**TASK PROMPT**
Write out, without any change, the lines in the material below that run from the line with "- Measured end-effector" through the line with "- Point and", both included.

**RECORDS PROVIDED**
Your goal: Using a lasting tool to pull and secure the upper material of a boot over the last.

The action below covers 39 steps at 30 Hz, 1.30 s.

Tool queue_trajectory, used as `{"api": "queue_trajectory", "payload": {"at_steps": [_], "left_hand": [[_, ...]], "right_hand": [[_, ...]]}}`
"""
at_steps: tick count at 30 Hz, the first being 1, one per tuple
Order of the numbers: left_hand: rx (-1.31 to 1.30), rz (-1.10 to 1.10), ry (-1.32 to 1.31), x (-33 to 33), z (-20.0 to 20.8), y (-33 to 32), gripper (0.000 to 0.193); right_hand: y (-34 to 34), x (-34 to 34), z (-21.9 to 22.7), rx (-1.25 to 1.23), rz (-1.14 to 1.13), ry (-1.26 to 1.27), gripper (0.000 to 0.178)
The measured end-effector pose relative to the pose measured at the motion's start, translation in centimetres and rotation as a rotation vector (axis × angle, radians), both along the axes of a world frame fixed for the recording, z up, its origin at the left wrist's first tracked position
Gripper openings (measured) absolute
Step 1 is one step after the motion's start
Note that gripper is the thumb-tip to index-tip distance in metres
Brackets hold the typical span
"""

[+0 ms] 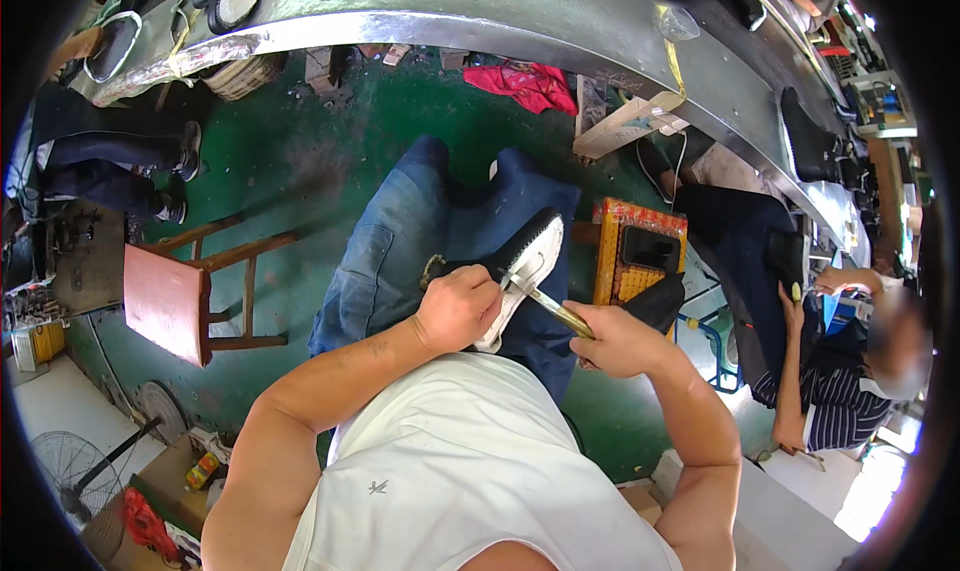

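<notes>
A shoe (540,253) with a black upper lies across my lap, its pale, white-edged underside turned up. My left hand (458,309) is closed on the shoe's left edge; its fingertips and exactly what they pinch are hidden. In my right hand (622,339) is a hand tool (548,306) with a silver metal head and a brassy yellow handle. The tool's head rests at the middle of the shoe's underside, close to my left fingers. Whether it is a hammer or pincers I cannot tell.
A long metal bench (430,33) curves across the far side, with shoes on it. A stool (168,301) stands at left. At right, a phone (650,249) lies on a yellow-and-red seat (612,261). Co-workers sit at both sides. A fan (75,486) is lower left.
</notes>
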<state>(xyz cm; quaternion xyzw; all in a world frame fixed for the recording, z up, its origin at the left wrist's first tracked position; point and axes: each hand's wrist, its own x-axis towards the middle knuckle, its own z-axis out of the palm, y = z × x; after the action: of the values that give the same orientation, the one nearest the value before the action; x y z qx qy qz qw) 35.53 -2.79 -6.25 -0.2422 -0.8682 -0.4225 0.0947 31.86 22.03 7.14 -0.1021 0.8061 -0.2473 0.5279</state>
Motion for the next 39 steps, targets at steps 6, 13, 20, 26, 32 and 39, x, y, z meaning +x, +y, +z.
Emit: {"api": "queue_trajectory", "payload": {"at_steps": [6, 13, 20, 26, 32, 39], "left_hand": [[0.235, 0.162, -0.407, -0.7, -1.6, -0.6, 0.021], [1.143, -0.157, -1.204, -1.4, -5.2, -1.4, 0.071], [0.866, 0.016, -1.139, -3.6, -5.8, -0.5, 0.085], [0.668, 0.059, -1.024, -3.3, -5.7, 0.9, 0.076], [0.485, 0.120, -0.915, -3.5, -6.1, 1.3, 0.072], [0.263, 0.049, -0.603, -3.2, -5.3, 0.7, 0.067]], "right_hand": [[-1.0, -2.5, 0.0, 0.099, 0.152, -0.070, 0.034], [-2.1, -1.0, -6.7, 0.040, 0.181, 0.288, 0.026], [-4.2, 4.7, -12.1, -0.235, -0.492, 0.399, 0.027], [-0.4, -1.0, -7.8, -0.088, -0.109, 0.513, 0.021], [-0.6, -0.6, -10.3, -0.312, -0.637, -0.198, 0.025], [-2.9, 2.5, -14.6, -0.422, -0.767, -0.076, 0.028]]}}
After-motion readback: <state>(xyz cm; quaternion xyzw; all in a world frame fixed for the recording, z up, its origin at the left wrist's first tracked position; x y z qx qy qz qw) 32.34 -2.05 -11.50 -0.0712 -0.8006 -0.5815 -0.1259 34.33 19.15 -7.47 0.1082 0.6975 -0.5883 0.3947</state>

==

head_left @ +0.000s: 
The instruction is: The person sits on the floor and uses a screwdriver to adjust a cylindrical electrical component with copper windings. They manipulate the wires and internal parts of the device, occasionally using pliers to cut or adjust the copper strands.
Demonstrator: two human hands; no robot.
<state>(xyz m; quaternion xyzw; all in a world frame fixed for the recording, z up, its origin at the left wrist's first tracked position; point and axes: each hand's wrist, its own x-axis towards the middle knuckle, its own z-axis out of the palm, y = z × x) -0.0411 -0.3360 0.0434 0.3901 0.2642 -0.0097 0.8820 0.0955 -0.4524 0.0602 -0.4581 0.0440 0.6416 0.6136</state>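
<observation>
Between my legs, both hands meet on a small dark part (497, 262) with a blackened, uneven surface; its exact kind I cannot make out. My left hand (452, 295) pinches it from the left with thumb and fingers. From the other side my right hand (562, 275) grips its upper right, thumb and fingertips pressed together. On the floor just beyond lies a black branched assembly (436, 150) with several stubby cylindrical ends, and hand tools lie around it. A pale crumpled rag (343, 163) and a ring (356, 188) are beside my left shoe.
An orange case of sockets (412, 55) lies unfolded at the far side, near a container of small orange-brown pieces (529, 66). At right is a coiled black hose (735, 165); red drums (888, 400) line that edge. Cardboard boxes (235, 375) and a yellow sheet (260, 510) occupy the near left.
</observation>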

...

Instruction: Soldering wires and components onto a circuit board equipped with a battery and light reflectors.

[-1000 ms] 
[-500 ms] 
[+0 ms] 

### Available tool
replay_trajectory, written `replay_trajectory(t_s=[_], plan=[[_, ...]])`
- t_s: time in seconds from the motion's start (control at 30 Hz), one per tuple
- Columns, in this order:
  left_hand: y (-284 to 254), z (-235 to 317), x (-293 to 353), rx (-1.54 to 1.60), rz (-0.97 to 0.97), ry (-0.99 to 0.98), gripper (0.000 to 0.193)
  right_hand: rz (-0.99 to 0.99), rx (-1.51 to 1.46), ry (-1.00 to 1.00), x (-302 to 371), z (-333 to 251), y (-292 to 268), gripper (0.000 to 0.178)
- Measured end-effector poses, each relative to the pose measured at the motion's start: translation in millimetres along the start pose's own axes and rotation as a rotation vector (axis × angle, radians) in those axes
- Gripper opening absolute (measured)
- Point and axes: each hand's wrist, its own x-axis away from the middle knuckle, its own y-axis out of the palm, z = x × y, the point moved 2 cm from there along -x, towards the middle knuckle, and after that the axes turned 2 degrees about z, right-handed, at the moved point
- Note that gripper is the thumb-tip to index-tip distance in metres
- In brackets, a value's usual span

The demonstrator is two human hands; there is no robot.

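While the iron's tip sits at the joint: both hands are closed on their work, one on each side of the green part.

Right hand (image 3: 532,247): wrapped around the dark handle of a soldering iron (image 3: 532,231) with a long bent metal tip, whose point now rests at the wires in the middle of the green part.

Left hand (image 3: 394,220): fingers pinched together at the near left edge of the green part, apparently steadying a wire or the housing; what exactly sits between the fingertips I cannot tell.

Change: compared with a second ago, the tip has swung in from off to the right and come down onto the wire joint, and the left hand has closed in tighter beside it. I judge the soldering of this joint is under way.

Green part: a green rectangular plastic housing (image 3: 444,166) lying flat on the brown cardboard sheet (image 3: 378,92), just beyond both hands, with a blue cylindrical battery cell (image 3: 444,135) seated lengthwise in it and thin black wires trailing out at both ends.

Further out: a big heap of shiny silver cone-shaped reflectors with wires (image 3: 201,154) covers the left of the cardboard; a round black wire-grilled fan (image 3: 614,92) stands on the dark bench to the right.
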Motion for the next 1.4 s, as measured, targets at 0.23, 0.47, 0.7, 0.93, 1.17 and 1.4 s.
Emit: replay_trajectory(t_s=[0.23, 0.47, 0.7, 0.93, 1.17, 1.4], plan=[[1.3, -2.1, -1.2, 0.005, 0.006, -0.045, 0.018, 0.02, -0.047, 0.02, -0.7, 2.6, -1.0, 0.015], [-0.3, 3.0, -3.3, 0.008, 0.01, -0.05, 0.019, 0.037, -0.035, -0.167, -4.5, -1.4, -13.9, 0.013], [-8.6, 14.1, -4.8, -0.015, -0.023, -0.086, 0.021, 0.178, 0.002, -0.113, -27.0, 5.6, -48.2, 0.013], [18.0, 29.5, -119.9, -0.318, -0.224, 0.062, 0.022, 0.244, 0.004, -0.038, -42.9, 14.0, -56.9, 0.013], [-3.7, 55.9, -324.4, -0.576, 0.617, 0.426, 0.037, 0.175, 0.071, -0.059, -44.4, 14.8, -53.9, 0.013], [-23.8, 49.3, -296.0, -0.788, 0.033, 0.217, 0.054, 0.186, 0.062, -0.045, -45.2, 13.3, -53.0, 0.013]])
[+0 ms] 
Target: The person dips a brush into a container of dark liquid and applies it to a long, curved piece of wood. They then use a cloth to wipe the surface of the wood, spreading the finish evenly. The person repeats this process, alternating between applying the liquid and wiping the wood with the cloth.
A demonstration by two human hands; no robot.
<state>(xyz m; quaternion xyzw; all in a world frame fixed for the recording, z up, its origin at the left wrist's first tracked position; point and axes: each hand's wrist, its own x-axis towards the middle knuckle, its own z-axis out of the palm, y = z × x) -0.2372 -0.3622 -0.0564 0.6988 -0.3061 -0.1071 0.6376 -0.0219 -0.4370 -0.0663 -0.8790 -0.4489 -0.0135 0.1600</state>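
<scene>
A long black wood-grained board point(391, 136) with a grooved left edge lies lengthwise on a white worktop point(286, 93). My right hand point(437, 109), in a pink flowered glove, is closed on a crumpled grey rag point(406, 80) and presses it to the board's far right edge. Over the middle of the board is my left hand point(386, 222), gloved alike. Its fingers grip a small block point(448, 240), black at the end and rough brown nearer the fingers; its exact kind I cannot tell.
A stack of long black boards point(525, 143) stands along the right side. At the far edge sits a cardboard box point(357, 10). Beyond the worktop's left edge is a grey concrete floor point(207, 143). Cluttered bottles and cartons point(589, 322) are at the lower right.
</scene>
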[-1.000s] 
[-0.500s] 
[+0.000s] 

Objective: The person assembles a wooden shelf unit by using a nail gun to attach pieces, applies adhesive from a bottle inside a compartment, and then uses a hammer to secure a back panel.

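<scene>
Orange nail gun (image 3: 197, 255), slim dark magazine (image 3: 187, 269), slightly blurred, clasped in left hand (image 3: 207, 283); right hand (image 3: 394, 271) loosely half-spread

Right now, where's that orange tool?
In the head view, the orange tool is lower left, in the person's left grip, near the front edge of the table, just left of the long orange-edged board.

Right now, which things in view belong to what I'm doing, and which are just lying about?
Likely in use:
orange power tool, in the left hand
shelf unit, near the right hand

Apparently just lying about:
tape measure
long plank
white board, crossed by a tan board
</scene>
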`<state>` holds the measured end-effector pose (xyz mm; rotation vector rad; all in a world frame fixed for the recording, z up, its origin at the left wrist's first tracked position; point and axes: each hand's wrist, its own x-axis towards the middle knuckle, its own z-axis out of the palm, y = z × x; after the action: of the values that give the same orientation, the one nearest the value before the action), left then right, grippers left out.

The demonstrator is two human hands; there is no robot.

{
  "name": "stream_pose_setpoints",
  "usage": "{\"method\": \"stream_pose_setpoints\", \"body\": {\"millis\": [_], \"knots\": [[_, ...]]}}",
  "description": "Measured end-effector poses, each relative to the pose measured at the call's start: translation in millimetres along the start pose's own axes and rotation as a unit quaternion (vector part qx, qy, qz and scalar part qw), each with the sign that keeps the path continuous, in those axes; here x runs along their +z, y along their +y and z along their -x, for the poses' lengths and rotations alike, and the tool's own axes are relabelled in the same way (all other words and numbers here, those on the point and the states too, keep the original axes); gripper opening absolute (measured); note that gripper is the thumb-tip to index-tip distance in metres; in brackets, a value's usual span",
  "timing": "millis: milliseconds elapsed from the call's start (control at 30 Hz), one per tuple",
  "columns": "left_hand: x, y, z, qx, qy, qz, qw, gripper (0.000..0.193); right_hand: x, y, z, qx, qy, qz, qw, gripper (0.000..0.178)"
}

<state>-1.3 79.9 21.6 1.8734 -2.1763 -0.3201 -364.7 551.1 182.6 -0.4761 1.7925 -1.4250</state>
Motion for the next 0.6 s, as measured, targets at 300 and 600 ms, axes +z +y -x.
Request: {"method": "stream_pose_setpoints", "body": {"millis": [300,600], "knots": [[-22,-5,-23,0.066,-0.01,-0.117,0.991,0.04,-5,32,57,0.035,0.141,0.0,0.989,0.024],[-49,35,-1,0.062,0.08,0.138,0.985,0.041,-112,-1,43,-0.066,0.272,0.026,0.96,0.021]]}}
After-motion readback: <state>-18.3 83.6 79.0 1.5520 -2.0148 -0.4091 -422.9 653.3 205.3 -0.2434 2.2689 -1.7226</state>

**ANSWER SPACE**
- Measured end-effector poses, each relative to the pose measured at the motion's start: translation in millimetres along the start pose's own axes and rotation as a rotation vector (axis × angle, radians) in those axes
- Gripper opening absolute (measured)
- Point and axes: each hand's wrist, its own x-axis away from the middle knuckle, its own y-axis out of the palm, z = x × y, the point moved 2 cm from there along -x, towards the middle knuckle, and after that the axes turned 2 degrees about z, right-handed, at the moved point

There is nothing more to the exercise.